One of Haverhill’s more prominent figures in the war was Lieutenant Colonel Henry Splaine who commanded (1864-1865) the 17th Massachusetts Infantry. Haverhill was well represented in that regiment–Companies E and F were made up almost entirely of Haverhill men. Splaine, a 24 year-old shoemaker in 1861, was initially commissioned 1st Lieutenant. By the end of the war he had earned the rank of Lieutenant Colonel and command of the 17th Massachusetts. The regiment served in North Carolina and engaged in various expeditions in the vicinity of New Bern.
Sgt. Benjamin H. Jellison of Haverhill, who served with the 19th Massachusetts Infantry, earned the Medal of Honor during the Battle of Gettysburg.
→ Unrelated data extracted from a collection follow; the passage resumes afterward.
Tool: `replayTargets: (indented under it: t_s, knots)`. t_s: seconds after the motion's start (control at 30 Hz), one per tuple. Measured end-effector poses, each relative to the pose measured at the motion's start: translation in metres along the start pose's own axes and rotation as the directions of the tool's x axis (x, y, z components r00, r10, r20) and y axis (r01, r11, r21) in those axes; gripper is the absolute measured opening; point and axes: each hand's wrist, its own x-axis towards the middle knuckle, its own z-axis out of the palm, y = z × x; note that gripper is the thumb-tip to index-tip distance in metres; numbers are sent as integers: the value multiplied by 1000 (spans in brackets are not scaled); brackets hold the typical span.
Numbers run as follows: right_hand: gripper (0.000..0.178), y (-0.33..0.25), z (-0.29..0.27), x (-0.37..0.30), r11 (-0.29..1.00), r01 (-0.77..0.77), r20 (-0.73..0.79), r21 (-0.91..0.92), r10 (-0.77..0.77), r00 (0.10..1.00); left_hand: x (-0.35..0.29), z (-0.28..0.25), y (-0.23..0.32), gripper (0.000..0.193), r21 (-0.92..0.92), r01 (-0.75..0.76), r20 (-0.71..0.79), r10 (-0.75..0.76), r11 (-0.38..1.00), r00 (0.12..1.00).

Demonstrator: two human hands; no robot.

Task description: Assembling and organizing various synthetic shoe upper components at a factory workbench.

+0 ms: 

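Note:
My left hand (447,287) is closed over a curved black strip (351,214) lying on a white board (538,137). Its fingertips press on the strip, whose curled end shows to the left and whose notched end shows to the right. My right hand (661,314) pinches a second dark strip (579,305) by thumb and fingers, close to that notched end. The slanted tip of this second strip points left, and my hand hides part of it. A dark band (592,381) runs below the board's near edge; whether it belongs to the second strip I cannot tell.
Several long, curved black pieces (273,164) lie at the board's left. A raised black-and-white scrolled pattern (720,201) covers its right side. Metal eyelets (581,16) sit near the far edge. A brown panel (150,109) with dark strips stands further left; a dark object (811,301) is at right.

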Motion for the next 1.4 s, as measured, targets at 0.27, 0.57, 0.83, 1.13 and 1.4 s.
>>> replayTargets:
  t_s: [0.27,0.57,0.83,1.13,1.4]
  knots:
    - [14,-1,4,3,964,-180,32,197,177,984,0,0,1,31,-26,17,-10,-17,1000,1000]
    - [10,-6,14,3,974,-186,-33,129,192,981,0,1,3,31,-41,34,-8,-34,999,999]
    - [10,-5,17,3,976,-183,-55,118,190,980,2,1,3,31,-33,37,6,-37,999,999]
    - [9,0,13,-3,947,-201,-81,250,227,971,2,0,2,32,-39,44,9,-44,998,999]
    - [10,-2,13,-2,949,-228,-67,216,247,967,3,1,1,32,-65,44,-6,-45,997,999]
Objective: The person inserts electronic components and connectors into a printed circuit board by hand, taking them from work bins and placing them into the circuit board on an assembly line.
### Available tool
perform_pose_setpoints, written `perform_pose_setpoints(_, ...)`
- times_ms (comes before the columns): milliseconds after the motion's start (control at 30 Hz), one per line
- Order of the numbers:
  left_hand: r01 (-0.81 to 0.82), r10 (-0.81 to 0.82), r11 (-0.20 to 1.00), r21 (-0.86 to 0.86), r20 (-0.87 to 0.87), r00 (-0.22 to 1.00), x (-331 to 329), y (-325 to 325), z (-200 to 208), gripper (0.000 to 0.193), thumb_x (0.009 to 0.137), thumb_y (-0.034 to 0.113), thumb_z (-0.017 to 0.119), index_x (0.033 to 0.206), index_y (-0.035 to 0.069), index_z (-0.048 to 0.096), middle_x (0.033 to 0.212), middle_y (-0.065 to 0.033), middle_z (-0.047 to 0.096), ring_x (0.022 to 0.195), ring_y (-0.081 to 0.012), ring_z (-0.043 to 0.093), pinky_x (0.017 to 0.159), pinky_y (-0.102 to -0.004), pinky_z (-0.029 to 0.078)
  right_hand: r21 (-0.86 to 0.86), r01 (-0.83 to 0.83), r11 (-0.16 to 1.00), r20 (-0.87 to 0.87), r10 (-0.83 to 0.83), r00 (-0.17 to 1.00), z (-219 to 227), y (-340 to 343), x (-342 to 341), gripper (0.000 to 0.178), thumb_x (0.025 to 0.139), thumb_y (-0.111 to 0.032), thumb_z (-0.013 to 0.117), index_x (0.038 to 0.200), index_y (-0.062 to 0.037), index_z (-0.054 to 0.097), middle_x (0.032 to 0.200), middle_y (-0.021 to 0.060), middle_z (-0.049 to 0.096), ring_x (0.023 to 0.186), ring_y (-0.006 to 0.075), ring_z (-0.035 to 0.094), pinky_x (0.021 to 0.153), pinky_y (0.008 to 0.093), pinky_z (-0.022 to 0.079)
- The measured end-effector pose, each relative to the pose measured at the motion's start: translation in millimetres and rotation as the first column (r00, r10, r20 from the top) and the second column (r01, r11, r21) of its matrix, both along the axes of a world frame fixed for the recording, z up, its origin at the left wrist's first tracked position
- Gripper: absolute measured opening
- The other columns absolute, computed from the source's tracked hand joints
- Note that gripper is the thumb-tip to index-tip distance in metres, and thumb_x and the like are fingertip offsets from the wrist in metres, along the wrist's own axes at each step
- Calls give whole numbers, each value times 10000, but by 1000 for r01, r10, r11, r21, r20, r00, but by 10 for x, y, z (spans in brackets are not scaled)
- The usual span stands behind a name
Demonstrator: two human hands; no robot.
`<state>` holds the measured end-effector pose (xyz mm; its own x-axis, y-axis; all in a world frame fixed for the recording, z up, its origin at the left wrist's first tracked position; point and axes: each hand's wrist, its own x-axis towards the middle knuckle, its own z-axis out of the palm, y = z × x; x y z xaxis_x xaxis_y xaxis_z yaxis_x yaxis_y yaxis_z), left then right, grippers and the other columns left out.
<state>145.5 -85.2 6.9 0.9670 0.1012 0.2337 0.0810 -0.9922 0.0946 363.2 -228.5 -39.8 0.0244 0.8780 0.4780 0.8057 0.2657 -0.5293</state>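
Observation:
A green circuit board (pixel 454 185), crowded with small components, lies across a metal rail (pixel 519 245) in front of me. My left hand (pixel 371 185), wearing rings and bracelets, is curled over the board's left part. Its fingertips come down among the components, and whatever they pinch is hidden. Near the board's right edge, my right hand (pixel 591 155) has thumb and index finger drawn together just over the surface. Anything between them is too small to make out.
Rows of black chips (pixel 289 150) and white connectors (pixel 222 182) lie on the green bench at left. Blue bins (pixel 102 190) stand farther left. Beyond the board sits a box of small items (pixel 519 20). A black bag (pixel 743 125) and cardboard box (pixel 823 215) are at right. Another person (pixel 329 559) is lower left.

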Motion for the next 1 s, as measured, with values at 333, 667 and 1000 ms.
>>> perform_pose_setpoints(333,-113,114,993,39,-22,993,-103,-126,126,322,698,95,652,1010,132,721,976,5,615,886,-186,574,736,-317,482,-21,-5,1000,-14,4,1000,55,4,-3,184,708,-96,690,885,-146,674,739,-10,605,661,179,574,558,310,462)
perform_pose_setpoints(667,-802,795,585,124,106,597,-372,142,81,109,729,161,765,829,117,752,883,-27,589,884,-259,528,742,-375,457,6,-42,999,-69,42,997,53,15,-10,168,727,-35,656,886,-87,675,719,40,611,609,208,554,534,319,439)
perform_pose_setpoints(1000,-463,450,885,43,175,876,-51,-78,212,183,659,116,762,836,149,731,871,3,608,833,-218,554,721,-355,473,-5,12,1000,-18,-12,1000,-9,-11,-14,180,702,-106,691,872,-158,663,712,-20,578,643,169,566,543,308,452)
In the midst of Pickett’s Charge, he captured the colors of the 57th Virginia Infantry.
The primary inscription of the monument reads, “In grateful tribute to the memory of those who on land and sea died that the Republic might live, this monument was erected by the city of Haverhill.” Dr. George B. Loring of Salem gave the keynote address during the dedication.[2]
[1] Patricia O’Malley, The Irish in Haverhill, (Arcadia Publishing, 1998), 21.
[2] The Independent Democrat, July 8, 1869, 3.